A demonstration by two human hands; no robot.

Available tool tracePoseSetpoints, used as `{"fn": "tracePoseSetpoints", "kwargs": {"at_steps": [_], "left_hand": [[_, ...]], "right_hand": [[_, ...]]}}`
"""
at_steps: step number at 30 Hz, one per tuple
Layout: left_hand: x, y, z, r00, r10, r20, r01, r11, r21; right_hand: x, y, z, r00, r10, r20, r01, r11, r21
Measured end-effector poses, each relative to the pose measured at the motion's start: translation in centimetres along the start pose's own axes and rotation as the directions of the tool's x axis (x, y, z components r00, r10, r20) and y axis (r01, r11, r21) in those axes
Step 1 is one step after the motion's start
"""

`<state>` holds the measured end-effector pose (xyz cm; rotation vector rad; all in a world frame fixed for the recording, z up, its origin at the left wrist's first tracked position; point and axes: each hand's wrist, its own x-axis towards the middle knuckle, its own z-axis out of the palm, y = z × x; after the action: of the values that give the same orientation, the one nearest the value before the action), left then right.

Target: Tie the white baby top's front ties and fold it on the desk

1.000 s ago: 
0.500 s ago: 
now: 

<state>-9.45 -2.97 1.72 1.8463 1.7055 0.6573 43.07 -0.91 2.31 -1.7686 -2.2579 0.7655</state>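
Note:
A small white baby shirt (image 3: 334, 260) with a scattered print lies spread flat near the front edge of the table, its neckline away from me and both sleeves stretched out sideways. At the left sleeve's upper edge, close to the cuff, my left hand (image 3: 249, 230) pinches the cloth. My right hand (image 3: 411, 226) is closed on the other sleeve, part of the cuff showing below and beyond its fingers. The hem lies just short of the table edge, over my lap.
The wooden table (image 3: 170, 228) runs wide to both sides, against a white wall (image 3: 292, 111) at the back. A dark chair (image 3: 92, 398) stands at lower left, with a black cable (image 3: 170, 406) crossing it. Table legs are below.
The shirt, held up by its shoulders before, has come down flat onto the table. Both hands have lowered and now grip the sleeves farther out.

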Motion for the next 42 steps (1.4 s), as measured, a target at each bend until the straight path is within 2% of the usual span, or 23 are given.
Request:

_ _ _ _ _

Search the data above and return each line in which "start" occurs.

Measured end-effector poses, each relative to the pose measured at the motion's start: translation in centimetres along the start pose's own axes and rotation as the directions of the tool's x axis (x, y, z components r00, r10, r20) and y axis (r01, r11, r21) in those axes
Step 1 is one step after the motion's start

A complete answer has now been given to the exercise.